I have my pizza. I bought Ben and Jerry’s Chunky Monkey. I have my diet soda to balance the Chunky Monkey. Everything is arranged on my coffee table. My cell is turned off. Netflix is on, and I push play. Life is good. Until . . .

“Hey, Ray. I bring use pizza so’s we can watch the Sox tonight against the Yanks.”

He’s in my house? How? Why? The door was locked. The shades are drawn. The TV is on low. I slide Struzzerio’s deep dish under the sofa.

Big Carmen walks into the living room carrying two extra large pizzas. A small box marked cannoli. And, another box marked, breadsticks and sauce. He said, “If the game goes into extra’s I’m gonna call Antonio to bring us more food.”

“Who’s Antonio?”

“Just a guy from the neighborhood who owes me a favor. He’s working the shop tonight because I got to be good to the man who taught my Little Carmen to talk like the angels, to sing like Pavarotti, to write like Dante.”

“I did?”

“Don’t be bashful. His beautiful, tough, and edgy woman is hot for him, It’s a marriage made on the plaza in heaven next to the pizzeria.”

“Don’t take this personal, Big Carmen. But, my doors were locked. How did you get in?”

“Use beans serious?” asked Big Carmen.

I nodded.

“Let me splain something to use. Use got a lock. The locks no good if use can’t open it. Am I right?”

What choice did I have? “You’re right.”

“See, use is flowing with my logic. If a lock is meant to be opened, why not open it. This is a value I live by.”

“It’s a core value. I can see that,” I said.

“For some reason, my pizza smells extra good tonight. I got to thanks Antonio. He used to work for Struzzerio’s until I told him not to work for Struzzerio.”

“You don’t like Struzzerio?” I asked while I tried to push Struzzerio’s deep dish deeper under the sofa.

“It goes way back. Maybe seven or eleven generations. I like Angelo. He’s okay. It’s his great, great, great grandfather I can’t stand.”

“Do you know his great, great, great grandfather?”

“No. I don’t have to know him to not like him. You see what I’m saying?”

I nod to move the conversation on and get to the pizza.

“Ray. I owes use a big, maybe huge, maybe gigantic favor. Use see where I’m going with this?”

“Un uh,” I said.

“Let’s look at use career. Use is going nowhere fast. This frog thing use is doing. . . .”

“Do you mean blog?” I asked.

“That’s what I said, frog. Now don’t uninterrupt my thoughting.”

I nod.

“I want to offers use a managerial position in a business not too many people knows about.”

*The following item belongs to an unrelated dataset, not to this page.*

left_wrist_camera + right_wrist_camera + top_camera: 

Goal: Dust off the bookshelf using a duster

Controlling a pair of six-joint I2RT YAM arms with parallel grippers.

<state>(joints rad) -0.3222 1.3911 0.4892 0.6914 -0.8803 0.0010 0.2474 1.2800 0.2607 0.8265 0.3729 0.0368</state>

“Is this Amway?” I said. Why I said this, I have no clue.

“I knows my way, if that’s what use is asking. But my managerial position has to do with procurement, delivery, and collections. Use don’t do any of the heavy lifting. One of the perks I offer is to have use house swept for bugs every hour. That way use don’t have bugs if use know I means. And, another big plus, is use get to have Lil Carlo as use assistant.”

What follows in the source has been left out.